Exercise brief —
Transcribe the data below verbatim from the line with "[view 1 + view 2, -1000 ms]" to the line with "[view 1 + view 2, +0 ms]". Include both of those lines.

┌─ The data

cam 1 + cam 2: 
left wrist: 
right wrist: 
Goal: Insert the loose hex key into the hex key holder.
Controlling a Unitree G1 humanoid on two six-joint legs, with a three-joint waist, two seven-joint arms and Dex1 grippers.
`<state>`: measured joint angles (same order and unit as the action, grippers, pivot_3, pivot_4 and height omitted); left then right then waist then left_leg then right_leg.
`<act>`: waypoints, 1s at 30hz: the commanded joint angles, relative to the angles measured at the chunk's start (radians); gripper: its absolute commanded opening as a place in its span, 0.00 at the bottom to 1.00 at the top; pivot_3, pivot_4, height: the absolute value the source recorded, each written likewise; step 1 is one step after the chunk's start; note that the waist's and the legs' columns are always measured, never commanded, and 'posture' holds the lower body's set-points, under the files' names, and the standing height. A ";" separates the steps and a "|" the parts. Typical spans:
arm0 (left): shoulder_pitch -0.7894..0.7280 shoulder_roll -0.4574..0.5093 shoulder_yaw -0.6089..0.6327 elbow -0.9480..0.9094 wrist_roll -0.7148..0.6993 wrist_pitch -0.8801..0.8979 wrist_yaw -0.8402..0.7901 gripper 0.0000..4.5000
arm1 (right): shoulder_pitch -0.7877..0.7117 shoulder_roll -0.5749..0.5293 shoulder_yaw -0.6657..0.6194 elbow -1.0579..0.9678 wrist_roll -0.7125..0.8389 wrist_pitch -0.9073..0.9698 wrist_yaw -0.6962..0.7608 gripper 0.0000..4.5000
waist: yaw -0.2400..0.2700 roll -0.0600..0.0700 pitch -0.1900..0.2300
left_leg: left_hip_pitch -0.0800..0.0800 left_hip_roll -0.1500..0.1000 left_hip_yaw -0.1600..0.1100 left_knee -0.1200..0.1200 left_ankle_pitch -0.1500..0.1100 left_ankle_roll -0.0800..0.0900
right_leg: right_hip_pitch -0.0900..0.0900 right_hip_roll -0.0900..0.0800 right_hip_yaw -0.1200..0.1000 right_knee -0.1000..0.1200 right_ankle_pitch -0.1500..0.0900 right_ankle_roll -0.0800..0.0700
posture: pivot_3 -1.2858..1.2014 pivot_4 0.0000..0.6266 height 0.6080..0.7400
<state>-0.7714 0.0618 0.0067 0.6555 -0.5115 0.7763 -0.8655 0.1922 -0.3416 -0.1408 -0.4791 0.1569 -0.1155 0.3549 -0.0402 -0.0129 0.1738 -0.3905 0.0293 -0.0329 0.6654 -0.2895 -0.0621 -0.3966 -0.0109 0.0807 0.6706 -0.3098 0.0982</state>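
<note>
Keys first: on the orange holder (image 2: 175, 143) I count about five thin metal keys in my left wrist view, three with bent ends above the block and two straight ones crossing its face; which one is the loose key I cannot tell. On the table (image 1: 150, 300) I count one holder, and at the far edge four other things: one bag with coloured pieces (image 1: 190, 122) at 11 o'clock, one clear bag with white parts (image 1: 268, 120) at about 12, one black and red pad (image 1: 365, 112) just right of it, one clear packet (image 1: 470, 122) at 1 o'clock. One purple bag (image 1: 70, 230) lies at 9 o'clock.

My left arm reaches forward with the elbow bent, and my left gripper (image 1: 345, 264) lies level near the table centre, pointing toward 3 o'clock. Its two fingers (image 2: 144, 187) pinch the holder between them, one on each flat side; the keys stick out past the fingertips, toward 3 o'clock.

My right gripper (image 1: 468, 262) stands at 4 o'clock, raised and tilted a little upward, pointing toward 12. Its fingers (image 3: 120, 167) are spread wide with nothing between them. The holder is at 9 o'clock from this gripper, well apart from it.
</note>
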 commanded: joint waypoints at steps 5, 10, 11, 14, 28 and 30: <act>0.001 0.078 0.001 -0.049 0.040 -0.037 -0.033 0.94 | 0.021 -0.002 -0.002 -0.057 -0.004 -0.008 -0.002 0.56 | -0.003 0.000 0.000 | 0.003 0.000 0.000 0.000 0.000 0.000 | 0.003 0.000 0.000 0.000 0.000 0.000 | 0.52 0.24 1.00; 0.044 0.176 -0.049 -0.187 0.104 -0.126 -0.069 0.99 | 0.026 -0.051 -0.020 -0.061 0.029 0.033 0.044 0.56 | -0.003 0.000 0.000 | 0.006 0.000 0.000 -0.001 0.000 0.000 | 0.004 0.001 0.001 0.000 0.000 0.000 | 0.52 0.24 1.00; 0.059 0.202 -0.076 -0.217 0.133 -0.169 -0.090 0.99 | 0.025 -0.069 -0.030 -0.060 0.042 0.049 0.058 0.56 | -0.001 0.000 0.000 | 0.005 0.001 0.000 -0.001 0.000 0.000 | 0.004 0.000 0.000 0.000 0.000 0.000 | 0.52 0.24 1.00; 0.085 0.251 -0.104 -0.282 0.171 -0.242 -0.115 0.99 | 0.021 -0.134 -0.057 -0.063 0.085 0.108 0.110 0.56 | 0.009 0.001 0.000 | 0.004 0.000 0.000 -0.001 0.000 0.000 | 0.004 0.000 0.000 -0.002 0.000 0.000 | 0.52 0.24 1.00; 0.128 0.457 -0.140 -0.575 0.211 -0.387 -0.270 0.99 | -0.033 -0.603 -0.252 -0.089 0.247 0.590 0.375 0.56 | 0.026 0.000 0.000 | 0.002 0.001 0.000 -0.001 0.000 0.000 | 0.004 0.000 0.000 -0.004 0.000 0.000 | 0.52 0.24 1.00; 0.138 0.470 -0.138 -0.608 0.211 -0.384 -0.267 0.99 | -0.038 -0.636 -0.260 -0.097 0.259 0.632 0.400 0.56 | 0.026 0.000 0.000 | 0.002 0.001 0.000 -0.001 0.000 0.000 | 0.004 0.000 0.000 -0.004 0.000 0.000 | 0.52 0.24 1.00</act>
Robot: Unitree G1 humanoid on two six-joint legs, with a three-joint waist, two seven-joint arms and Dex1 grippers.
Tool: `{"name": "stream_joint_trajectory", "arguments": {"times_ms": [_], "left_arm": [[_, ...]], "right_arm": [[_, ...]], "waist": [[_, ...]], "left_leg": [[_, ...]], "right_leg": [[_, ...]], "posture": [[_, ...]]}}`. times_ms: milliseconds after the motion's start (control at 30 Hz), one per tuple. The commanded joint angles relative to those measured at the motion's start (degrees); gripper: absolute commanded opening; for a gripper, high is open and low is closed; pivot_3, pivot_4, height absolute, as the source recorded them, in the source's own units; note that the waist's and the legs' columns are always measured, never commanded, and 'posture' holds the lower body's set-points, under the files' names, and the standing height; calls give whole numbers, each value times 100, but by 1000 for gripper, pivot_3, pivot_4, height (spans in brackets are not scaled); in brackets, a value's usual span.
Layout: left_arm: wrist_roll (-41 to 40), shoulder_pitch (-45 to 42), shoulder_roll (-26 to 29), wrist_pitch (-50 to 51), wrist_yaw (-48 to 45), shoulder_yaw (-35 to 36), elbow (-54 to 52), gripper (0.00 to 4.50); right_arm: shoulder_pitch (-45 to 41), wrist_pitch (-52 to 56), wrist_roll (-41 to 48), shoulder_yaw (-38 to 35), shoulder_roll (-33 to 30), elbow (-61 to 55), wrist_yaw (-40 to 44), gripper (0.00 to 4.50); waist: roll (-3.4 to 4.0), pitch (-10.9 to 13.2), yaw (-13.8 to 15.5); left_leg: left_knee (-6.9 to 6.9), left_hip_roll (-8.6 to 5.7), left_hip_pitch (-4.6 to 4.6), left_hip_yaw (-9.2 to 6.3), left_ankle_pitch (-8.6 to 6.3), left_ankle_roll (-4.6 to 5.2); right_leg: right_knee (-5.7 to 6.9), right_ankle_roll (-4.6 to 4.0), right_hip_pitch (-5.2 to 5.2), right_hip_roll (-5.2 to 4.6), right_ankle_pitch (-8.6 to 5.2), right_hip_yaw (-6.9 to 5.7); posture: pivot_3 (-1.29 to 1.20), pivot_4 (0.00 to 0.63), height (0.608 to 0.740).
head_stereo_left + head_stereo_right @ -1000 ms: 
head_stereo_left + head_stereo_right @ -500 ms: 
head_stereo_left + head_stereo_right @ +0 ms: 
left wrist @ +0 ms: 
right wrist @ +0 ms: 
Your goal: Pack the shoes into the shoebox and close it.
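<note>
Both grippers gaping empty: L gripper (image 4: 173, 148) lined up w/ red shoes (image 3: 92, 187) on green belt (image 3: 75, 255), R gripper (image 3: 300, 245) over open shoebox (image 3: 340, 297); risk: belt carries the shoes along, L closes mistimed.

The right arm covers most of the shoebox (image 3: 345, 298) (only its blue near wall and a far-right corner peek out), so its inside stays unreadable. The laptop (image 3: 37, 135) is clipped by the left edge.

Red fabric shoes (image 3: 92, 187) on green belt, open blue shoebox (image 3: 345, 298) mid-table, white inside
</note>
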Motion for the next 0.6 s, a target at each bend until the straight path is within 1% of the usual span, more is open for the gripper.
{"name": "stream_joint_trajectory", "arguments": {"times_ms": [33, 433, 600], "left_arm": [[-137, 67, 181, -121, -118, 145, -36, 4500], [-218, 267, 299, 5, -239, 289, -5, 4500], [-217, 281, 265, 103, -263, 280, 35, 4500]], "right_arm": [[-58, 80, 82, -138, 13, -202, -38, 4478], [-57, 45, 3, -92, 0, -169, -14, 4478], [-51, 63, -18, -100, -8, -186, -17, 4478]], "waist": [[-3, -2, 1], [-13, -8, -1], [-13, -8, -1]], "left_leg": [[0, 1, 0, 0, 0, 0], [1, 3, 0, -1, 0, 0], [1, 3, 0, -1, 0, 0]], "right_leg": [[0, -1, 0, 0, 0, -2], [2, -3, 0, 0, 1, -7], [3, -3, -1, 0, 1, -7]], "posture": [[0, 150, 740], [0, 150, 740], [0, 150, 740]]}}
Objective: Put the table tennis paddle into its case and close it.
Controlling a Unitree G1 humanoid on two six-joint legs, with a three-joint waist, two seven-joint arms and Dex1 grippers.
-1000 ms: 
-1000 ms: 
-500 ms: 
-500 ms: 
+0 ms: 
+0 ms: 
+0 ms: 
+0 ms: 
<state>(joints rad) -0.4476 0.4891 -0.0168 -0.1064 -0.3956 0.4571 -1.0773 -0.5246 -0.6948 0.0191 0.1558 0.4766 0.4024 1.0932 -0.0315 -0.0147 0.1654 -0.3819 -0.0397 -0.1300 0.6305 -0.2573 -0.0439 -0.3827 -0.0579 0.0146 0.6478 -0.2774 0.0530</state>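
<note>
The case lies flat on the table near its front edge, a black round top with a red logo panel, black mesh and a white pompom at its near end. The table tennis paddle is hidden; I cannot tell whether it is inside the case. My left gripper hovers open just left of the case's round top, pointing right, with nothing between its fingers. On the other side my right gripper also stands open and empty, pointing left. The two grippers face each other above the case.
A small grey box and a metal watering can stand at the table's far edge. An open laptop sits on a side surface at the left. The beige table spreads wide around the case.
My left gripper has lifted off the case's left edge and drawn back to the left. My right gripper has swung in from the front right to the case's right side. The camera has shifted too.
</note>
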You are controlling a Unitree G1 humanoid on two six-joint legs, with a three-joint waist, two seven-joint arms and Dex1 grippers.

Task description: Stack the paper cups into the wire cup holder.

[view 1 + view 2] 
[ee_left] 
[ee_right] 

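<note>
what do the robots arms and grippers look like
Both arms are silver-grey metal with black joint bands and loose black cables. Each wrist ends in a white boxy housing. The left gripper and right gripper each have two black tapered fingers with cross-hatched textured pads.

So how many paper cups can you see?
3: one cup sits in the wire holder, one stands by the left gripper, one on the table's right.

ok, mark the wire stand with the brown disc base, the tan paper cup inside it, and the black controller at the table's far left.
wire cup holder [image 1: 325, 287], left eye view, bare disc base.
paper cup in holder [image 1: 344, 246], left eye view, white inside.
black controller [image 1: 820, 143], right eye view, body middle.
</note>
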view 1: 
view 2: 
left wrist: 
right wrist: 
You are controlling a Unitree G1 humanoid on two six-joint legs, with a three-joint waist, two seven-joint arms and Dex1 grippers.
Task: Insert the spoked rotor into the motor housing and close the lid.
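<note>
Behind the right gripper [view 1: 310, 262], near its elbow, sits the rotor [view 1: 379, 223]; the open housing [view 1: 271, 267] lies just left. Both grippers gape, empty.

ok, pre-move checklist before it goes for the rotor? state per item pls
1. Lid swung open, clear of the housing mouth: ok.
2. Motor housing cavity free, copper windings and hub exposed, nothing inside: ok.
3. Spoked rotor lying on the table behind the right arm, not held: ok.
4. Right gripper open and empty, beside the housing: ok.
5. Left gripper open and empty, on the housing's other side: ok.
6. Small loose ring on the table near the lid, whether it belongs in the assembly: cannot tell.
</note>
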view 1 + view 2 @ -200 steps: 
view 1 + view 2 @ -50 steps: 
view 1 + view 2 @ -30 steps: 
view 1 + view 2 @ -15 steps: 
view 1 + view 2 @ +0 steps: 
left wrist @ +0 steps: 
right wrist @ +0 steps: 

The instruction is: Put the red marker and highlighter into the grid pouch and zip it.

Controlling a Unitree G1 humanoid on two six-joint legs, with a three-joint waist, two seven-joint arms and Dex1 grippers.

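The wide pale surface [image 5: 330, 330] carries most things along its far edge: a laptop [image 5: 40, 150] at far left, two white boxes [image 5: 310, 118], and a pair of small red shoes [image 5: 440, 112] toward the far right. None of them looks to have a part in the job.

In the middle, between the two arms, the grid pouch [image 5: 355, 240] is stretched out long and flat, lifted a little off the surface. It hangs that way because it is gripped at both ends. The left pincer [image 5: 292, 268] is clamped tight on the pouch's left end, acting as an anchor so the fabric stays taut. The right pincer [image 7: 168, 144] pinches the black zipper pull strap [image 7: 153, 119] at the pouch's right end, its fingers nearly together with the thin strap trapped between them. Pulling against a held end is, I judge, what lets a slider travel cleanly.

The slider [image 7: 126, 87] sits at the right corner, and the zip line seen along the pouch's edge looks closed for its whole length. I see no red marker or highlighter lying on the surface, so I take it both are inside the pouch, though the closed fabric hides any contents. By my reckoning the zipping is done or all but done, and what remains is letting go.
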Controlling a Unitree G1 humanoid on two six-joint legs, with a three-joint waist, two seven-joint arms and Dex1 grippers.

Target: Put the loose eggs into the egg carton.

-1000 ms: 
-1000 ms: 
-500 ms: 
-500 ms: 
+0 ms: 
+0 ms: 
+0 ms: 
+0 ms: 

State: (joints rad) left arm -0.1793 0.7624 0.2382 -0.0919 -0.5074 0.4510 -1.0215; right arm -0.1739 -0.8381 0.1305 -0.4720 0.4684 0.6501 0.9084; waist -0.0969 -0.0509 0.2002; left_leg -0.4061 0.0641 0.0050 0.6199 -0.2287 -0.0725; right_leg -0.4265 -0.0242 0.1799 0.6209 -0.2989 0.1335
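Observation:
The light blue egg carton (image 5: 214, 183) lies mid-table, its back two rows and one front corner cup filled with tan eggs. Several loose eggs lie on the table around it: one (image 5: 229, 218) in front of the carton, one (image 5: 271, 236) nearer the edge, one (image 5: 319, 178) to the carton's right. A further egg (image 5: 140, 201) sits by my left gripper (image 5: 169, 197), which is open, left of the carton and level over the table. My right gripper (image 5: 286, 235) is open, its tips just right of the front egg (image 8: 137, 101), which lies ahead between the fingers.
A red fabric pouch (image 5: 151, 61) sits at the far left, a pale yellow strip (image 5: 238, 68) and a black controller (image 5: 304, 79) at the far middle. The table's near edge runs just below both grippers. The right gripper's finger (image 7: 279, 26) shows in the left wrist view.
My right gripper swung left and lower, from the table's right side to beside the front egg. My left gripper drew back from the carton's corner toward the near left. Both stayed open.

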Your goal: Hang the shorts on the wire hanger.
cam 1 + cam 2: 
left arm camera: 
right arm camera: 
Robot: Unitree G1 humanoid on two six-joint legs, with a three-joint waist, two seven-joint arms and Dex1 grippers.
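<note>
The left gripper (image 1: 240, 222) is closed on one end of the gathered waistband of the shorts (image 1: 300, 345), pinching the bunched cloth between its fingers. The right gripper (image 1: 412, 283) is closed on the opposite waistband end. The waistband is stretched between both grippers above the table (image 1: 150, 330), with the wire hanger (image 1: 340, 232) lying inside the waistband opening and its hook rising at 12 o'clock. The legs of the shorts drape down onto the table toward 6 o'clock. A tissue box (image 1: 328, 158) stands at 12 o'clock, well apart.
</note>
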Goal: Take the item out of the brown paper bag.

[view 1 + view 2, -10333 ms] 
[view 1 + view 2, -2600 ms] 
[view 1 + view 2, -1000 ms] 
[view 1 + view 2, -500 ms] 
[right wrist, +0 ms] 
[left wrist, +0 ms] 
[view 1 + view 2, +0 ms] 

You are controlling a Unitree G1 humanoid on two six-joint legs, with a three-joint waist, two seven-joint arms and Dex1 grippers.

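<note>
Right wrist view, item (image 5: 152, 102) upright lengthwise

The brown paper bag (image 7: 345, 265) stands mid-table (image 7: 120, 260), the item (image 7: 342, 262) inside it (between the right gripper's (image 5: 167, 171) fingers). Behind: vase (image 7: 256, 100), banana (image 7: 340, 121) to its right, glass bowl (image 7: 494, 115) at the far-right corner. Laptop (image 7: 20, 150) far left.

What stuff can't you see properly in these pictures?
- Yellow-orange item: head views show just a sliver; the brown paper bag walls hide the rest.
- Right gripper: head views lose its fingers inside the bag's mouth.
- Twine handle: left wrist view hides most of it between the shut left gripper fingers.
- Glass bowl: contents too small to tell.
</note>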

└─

Exercise response —
[view 1 + view 2, -1000 ms] 
[view 1 + view 2, -500 ms] 
[right wrist, +0 ms] 
[left wrist, +0 ms] 
[view 1 + view 2, +0 ms] 

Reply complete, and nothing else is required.